DIRECTIONS
Count the lines below that contain the word "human", and give only that number.

(Data records)
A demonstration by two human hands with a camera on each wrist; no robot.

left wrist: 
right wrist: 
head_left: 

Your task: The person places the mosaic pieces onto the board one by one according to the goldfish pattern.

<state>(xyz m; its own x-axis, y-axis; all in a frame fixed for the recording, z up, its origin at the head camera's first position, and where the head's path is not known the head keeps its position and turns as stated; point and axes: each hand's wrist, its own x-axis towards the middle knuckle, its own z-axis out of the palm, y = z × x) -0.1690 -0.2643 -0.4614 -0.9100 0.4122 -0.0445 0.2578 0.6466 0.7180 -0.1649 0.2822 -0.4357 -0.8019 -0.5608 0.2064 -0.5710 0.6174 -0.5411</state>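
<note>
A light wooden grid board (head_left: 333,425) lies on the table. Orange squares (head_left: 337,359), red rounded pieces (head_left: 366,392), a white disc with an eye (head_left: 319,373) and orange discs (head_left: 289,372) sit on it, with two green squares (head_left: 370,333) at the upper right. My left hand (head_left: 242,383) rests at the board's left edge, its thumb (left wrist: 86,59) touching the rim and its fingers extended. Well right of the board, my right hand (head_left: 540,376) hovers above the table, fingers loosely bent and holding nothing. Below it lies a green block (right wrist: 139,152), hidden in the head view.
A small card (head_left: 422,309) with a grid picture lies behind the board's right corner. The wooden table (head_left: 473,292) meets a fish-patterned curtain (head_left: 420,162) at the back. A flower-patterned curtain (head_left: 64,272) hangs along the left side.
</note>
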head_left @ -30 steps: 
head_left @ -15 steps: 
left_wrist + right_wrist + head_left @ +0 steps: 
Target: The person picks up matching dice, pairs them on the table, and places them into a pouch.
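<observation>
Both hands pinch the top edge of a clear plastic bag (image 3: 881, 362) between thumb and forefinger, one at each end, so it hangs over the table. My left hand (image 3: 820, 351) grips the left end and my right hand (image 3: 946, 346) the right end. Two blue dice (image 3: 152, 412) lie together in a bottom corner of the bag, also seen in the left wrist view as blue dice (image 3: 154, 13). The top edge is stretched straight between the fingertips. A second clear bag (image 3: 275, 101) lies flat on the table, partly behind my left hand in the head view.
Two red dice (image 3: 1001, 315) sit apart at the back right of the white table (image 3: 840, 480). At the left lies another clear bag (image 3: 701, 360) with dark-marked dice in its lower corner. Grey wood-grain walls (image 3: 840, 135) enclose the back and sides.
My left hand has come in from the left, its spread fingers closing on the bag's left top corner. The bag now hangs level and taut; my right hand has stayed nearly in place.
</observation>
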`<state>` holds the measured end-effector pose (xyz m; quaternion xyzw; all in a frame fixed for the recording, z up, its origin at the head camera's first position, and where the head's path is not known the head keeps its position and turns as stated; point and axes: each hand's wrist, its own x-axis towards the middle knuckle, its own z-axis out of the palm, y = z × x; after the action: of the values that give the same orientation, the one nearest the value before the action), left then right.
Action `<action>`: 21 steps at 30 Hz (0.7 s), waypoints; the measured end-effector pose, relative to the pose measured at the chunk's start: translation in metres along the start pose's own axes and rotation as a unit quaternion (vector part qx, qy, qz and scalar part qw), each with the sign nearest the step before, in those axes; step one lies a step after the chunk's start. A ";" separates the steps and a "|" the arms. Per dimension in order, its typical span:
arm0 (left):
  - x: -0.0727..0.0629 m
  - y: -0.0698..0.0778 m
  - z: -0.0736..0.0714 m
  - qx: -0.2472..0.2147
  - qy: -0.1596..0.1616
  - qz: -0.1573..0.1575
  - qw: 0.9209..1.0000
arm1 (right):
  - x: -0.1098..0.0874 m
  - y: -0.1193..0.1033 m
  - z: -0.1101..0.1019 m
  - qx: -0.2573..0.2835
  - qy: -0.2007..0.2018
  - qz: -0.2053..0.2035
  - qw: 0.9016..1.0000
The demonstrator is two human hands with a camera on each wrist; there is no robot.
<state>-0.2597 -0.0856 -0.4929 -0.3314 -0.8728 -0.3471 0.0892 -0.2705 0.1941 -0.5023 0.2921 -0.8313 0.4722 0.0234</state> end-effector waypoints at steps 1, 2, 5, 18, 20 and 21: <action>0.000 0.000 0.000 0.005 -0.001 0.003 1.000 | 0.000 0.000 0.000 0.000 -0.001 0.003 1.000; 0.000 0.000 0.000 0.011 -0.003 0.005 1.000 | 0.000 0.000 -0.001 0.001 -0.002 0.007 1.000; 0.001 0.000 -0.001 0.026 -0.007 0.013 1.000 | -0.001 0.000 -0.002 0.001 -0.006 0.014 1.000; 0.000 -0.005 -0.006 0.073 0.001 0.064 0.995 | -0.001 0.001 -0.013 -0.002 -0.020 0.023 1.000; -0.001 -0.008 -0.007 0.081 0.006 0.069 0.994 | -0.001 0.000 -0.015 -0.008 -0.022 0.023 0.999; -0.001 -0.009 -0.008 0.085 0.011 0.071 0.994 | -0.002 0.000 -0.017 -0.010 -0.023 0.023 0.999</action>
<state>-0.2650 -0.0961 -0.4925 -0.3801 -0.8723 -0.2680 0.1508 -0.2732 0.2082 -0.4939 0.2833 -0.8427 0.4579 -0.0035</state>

ANSWER TO THIS EXERCISE
2